Extension to Pay (Installment Agreement)

Similar to a payment plan, an IRS monthly installment agreement is a good idea if you owe taxes of $50,000 or less but are financially strapped and don’t have the cash right now.

You’ll need to file Form 9465, the 27-line Installment Agreement Request (you can do it electronically) and get the IRS’s approval to pay your taxes over time — generally, a maximum of six years.

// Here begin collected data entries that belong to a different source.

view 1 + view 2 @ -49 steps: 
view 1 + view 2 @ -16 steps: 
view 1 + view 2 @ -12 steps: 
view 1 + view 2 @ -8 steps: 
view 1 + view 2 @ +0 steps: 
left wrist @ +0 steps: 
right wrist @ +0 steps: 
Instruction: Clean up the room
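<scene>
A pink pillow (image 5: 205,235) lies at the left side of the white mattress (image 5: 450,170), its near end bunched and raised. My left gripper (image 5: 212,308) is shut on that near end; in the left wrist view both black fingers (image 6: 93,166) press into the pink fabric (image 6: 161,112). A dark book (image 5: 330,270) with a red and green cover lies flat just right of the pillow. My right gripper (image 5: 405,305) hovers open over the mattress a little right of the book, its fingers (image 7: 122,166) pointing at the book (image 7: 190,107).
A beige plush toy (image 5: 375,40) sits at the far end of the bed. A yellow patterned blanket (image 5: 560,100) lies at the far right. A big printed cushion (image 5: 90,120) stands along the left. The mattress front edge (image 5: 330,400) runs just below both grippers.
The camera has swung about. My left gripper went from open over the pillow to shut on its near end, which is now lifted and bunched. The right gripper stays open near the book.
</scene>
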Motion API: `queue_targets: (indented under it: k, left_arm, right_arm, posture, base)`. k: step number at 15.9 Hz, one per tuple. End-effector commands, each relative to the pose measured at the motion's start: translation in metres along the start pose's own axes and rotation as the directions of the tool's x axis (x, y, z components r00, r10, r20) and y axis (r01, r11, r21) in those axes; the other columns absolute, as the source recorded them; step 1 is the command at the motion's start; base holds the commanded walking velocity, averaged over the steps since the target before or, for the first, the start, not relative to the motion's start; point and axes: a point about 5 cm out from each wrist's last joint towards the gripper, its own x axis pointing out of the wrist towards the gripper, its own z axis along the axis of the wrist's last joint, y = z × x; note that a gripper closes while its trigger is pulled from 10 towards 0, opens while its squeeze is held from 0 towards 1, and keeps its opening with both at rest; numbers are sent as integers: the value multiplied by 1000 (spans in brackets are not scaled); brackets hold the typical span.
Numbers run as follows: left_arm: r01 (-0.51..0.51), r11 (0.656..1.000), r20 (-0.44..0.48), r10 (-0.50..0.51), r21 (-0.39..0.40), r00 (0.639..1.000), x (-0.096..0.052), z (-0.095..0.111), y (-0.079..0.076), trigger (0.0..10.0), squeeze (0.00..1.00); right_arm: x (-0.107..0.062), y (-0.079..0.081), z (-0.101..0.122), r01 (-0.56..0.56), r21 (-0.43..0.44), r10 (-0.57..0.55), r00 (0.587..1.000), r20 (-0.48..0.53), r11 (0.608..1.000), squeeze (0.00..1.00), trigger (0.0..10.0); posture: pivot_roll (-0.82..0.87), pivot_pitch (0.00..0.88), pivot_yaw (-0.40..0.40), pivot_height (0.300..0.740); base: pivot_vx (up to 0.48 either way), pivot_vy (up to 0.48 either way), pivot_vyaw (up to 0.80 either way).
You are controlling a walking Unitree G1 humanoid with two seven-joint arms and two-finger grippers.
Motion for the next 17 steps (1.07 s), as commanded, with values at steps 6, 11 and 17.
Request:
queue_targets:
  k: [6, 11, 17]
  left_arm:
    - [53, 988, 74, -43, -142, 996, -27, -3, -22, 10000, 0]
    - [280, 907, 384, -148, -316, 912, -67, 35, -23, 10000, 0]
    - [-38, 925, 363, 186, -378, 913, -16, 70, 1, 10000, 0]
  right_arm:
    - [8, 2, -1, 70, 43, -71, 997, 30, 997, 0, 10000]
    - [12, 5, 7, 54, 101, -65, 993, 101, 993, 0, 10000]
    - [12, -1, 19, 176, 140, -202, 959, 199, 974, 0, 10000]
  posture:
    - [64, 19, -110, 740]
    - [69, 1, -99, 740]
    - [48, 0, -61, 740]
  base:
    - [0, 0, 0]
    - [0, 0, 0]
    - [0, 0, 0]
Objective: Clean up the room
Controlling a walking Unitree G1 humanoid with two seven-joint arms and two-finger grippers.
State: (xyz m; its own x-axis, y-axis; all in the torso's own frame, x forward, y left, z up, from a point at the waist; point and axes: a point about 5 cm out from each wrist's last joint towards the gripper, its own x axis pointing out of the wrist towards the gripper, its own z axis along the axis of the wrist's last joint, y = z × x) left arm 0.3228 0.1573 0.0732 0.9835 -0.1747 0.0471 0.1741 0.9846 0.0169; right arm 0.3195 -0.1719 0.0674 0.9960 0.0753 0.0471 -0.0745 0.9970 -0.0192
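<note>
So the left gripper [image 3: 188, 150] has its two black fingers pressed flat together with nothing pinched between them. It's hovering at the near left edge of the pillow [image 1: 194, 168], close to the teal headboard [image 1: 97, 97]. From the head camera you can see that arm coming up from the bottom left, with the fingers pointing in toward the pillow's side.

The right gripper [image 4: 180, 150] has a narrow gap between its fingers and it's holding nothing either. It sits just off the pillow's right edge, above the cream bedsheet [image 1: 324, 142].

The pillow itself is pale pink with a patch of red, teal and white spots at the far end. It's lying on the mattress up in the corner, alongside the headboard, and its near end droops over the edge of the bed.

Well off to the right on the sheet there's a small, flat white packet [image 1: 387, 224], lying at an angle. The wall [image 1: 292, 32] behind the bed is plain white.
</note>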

Even if you do get approval, you’ll owe the IRS interest and maybe a late-payment penalty on any tax that isn’t paid by its due date.

Be ready to bare your finances when you complete the form.

“You should come to the table prepared to share information about assets, income and expenses with the IRS because they’re going to need it before coming to an agreement,” said Christensen. “The IRS is more flexible than they are sometimes given credit for, but at the end of the day, they are going to protect the government’s interests.”

You’re eligible for a guaranteed automatic installment agreement if: you’re financially unable to pay the taxes due in full now; the tax you owe is less than $10,000; during the past five years, you’ve filed all your income tax returns on time and paid any tax due and, finally, you agree to pay the full amount due within three years.

The IRS will determine your repayment terms within 30 days,  based on your income and what the agency considers “basic living standards” where you live. “There is no prototypical monthly payment,” said Joshi. “It’s subjective and based on the taxpayer’s debt, income and expenses.”

If there’s a chance that an installment agreement would compromise your basic living standards, said Joshi, you may qualify for Currently Not Collectible status. “This prevents you from enduring collection activity and avoiding a tax bill payment until your finances improve,” he noted.

But don’t look for benevolent leniency. “Congress is making the IRS do more with less money these days so the IRS is no longer nice,” said O’Hare.

Once you and the IRS settle on a payment plan, pay the $120 fee for it ($52 if you agree to have the payments debited directly from your bank account) and make sure you stick with the plan. “Defaulting on an IRS approved installment agreement can send a taxpayer back to starting the process all over again,” Joshi said. “Any arrangement with the IRS needs to be followed carefully.”